Why it matters: The bet is that more data and compute will produce more useful models.
The big picture: Zuckerberg said last year that Biohub's long-term goal is to cure all human disease through the intersection of AI and biology.
- The effort goes beyond frontier AI companies' focus on drug discovery.
What they're saying: "I think there is a path to building accurate predictive models of the cell," Biohub chief Alex Rives told Axios.
- The key is having more data, Rives said. The usefulness of an AI model's prediction increases exponentially as the scale of the data grows.
- Most current datasets cover about a billion cells, Rives said. "We hope to get an order of magnitude or more beyond that."
Zoom in: Of the $500 million over five years, Biohub will spend $400 million on its own work and $100 million to spur others.
- Partners include chipmaker Nvidia, leading research organizations such as the Allen Institute as well as the Human Cell Atlas and the Human Protein Atlas.
Yes, but: Reaching the ambitious goal of curing all disease is likely to take more than five years or the $500 million that Biohub is providing.
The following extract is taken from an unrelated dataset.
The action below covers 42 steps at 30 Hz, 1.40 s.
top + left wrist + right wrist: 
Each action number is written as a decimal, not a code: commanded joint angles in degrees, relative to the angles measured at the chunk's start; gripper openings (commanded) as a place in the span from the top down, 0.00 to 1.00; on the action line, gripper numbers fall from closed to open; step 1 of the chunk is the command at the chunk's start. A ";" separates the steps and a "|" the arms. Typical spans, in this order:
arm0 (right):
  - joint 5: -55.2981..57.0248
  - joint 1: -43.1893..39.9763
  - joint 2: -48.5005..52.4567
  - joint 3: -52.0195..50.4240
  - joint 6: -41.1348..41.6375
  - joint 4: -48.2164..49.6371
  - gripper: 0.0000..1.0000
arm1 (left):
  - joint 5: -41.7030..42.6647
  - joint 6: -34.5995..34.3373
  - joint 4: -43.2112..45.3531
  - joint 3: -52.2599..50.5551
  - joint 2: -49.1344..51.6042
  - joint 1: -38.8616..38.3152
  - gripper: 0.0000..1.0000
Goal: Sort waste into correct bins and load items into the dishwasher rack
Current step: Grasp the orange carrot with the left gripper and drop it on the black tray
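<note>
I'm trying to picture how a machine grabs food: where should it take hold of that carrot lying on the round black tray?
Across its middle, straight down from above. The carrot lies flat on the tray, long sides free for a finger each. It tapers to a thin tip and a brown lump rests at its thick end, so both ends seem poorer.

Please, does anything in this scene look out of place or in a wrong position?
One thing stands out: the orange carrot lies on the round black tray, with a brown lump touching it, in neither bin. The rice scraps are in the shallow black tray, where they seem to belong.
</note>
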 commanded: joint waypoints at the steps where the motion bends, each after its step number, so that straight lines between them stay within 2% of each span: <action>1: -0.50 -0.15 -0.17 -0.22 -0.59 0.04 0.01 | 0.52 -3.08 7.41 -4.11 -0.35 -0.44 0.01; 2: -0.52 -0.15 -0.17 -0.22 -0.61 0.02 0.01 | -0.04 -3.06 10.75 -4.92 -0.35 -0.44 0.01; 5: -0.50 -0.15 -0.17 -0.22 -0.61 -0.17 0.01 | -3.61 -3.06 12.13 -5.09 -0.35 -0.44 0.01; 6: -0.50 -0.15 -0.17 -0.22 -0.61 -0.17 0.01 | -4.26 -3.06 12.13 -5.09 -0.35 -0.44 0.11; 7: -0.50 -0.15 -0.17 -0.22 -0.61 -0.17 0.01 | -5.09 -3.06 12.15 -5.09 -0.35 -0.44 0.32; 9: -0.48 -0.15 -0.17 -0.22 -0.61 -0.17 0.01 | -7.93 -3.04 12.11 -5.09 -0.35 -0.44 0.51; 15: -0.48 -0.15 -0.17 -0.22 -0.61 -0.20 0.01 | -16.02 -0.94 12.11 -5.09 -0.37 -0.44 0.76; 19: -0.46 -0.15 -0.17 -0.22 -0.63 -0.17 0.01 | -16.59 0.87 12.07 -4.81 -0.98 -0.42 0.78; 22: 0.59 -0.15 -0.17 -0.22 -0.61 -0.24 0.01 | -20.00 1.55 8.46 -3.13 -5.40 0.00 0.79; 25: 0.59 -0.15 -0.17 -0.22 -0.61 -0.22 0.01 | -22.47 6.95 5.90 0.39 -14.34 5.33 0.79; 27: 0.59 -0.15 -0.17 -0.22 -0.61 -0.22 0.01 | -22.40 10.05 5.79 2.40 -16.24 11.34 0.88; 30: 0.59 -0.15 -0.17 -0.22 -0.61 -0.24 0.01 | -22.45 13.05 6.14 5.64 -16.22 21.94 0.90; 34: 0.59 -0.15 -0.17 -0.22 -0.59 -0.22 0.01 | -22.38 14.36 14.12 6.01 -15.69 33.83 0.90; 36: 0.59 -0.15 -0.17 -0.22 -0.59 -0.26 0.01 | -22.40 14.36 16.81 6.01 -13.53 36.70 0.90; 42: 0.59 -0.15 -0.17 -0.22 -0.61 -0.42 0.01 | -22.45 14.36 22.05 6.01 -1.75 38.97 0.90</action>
Rives said that he hopes other funders will expand on the $100 million that Biohub is making available to other entities.
- "The advances that we've had in protein biology came through decades of investment," Rives said.
What we're watching: The big unknown is how much data it will take to make cellular models accurate enough to produce useful predictions.
- "We don't yet know what the slope of the scaling law is with cellular biology," Rives said.